• COLLECTED DATA:
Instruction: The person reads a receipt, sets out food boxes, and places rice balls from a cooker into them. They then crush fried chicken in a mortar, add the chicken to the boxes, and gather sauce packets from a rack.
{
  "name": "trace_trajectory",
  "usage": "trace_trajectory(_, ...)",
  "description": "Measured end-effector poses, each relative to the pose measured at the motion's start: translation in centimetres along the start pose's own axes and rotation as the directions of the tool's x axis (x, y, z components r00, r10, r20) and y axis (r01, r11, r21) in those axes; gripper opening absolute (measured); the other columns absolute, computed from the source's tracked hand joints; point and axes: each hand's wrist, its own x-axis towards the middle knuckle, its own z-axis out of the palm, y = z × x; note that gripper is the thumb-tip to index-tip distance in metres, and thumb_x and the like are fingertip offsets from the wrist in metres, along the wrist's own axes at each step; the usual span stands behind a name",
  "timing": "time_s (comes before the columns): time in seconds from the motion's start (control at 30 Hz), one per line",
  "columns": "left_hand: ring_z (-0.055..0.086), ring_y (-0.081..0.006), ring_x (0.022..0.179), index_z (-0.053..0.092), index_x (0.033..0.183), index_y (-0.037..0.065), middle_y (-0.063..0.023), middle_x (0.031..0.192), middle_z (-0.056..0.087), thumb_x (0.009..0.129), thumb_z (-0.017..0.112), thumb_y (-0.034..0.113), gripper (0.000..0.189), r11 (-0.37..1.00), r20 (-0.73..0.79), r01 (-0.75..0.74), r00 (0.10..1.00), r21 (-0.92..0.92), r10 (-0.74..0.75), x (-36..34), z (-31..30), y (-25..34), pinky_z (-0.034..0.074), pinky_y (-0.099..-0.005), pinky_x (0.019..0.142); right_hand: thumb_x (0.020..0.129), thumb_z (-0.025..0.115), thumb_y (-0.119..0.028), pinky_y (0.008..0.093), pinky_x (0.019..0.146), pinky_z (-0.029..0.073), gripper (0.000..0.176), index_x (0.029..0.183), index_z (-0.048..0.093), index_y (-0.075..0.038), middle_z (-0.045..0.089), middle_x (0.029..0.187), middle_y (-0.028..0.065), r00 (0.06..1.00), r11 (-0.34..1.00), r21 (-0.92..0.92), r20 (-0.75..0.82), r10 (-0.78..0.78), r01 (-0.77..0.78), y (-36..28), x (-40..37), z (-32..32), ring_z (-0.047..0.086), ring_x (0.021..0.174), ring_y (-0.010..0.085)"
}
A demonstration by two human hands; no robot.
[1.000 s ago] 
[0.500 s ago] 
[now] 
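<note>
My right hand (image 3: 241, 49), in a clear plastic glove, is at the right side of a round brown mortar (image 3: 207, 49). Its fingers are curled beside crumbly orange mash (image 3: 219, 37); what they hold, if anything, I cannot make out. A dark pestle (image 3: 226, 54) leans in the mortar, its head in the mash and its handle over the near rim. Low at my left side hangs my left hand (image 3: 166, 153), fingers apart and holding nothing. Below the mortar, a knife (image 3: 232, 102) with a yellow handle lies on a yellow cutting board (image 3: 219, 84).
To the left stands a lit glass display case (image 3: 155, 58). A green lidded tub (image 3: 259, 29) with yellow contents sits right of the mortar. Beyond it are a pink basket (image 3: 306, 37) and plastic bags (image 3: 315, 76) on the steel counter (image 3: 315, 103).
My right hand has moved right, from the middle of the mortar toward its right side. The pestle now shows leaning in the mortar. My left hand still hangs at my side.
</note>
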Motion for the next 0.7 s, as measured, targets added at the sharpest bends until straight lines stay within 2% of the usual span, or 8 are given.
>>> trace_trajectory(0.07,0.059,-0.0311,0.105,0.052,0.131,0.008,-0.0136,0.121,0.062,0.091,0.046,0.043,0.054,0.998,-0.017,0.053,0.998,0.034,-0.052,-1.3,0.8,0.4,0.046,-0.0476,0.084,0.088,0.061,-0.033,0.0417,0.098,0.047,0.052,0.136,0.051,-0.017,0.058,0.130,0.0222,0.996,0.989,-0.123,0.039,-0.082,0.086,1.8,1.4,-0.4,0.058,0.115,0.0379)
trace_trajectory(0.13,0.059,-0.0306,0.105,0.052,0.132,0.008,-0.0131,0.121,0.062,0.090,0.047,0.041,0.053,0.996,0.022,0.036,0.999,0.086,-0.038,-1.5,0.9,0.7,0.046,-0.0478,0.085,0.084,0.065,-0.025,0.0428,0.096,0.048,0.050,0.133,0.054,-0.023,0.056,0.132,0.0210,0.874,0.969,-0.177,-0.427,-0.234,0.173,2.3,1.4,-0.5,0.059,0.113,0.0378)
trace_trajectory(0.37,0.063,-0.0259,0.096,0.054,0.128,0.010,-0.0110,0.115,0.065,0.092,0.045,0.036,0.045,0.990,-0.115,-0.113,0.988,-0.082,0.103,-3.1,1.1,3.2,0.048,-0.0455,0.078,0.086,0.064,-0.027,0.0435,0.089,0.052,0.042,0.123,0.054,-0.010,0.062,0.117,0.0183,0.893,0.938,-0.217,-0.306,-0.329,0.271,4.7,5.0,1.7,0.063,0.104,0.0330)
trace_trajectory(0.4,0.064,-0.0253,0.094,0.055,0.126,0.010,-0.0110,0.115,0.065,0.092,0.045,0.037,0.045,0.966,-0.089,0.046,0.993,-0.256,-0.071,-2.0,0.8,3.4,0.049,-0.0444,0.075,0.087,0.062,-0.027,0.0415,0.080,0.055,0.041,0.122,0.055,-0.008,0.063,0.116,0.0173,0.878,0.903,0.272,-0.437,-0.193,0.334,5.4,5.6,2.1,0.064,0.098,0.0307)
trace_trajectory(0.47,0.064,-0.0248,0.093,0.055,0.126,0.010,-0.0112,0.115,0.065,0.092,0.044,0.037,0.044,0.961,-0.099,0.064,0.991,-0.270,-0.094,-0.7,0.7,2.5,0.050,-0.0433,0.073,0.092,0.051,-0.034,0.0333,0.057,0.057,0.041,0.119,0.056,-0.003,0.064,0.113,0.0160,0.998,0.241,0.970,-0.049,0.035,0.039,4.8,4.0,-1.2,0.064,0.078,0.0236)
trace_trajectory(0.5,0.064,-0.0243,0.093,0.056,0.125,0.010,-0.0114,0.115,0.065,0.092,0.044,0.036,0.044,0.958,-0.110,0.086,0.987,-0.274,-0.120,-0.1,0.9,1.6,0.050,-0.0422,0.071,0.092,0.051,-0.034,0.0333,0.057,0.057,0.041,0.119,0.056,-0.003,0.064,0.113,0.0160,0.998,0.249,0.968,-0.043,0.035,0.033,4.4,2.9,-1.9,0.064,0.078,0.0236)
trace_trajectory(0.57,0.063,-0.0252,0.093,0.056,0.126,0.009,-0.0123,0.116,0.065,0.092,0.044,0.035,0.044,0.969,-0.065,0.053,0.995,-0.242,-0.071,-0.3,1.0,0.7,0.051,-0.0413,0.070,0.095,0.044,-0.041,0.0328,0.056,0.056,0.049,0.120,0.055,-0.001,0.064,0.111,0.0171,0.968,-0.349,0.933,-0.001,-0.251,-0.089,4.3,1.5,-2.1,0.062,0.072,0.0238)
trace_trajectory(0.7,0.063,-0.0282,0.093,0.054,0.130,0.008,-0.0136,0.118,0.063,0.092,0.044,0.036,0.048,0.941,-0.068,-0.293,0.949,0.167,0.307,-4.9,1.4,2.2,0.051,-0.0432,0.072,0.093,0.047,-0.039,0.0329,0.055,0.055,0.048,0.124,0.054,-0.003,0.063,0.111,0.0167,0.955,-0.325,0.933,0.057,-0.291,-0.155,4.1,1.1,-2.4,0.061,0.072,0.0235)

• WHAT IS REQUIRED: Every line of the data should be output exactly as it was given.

• RESULT:
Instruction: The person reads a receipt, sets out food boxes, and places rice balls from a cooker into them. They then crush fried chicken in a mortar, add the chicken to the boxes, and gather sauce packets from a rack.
{
  "name": "trace_trajectory",
  "usage": "trace_trajectory(_, ...)",
  "description": "Measured end-effector poses, each relative to the pose measured at the motion's start: translation in centimetres along the start pose's own axes and rotation as the directions of the tool's x axis (x, y, z components r00, r10, r20) and y axis (r01, r11, r21) in those axes; gripper opening absolute (measured); the other columns absolute, computed from the source's tracked hand joints; point and axes: each hand's wrist, its own x-axis towards the middle knuckle, its own z-axis out of the palm, y = z × x; note that gripper is the thumb-tip to index-tip distance in metres, and thumb_x and the like are fingertip offsets from the wrist in metres, along the wrist's own axes at each step; the usual span stands behind a name",
  "timing": "time_s (comes before the columns): time in seconds from the motion's start (control at 30 Hz), one per line",
  "columns": "left_hand: ring_z (-0.055..0.086), ring_y (-0.081..0.006), ring_x (0.022..0.179), index_z (-0.053..0.092), index_x (0.033..0.183), index_y (-0.037..0.065), middle_y (-0.063..0.023), middle_x (0.031..0.192), middle_z (-0.056..0.087), thumb_x (0.009..0.129), thumb_z (-0.017..0.112), thumb_y (-0.034..0.113), gripper (0.000..0.189), r11 (-0.37..1.00), r20 (-0.73..0.79), r01 (-0.75..0.74), r00 (0.10..1.00), r21 (-0.92..0.92), r10 (-0.74..0.75), x (-36..34), z (-31..30), y (-25..34), pinky_z (-0.034..0.074), pinky_y (-0.099..-0.005), pinky_x (0.019..0.142); right_hand: thumb_x (0.020..0.129), thumb_z (-0.025..0.115), thumb_y (-0.119..0.028), pinky_y (0.008..0.093), pinky_x (0.019..0.146), pinky_z (-0.029..0.073), gripper (0.000..0.176), index_x (0.029..0.183), index_z (-0.048..0.093), index_y (-0.075..0.038), middle_z (-0.045..0.089), middle_x (0.029..0.187), middle_y (-0.028..0.065), r00 (0.06..1.00), r11 (-0.34..1.00), r21 (-0.92..0.92), r20 (-0.75..0.82), r10 (-0.78..0.78), r01 (-0.77..0.78), y (-36..28), x (-40..37), z (-32..32), ring_z (-0.047..0.086), ring_x (0.021..0.174), ring_y (-0.010..0.085)"
}
A demonstration by two human hands; no robot.
[1.000 s ago] 
[0.500 s ago] 
[now] 
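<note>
My right hand (image 3: 241, 49), in a clear plastic glove, is at the right side of a round brown mortar (image 3: 207, 49). Its fingers are curled beside crumbly orange mash (image 3: 219, 37); what they hold, if anything, I cannot make out. A dark pestle (image 3: 226, 54) leans in the mortar, its head in the mash and its handle over the near rim. Low at my left side hangs my left hand (image 3: 166, 153), fingers apart and holding nothing. Below the mortar, a knife (image 3: 232, 102) with a yellow handle lies on a yellow cutting board (image 3: 219, 84).
To the left stands a lit glass display case (image 3: 155, 58). A green lidded tub (image 3: 259, 29) with yellow contents sits right of the mortar. Beyond it are a pink basket (image 3: 306, 37) and plastic bags (image 3: 315, 76) on the steel counter (image 3: 315, 103).
My right hand has moved right, from the middle of the mortar toward its right side. The pestle now shows leaning in the mortar. My left hand still hangs at my side.
</note>
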Motion for the next 0.7 s, as measured, targets added at the sharpest bends until straight lines stay within 2% of the usual span, or 8 are given.
>>> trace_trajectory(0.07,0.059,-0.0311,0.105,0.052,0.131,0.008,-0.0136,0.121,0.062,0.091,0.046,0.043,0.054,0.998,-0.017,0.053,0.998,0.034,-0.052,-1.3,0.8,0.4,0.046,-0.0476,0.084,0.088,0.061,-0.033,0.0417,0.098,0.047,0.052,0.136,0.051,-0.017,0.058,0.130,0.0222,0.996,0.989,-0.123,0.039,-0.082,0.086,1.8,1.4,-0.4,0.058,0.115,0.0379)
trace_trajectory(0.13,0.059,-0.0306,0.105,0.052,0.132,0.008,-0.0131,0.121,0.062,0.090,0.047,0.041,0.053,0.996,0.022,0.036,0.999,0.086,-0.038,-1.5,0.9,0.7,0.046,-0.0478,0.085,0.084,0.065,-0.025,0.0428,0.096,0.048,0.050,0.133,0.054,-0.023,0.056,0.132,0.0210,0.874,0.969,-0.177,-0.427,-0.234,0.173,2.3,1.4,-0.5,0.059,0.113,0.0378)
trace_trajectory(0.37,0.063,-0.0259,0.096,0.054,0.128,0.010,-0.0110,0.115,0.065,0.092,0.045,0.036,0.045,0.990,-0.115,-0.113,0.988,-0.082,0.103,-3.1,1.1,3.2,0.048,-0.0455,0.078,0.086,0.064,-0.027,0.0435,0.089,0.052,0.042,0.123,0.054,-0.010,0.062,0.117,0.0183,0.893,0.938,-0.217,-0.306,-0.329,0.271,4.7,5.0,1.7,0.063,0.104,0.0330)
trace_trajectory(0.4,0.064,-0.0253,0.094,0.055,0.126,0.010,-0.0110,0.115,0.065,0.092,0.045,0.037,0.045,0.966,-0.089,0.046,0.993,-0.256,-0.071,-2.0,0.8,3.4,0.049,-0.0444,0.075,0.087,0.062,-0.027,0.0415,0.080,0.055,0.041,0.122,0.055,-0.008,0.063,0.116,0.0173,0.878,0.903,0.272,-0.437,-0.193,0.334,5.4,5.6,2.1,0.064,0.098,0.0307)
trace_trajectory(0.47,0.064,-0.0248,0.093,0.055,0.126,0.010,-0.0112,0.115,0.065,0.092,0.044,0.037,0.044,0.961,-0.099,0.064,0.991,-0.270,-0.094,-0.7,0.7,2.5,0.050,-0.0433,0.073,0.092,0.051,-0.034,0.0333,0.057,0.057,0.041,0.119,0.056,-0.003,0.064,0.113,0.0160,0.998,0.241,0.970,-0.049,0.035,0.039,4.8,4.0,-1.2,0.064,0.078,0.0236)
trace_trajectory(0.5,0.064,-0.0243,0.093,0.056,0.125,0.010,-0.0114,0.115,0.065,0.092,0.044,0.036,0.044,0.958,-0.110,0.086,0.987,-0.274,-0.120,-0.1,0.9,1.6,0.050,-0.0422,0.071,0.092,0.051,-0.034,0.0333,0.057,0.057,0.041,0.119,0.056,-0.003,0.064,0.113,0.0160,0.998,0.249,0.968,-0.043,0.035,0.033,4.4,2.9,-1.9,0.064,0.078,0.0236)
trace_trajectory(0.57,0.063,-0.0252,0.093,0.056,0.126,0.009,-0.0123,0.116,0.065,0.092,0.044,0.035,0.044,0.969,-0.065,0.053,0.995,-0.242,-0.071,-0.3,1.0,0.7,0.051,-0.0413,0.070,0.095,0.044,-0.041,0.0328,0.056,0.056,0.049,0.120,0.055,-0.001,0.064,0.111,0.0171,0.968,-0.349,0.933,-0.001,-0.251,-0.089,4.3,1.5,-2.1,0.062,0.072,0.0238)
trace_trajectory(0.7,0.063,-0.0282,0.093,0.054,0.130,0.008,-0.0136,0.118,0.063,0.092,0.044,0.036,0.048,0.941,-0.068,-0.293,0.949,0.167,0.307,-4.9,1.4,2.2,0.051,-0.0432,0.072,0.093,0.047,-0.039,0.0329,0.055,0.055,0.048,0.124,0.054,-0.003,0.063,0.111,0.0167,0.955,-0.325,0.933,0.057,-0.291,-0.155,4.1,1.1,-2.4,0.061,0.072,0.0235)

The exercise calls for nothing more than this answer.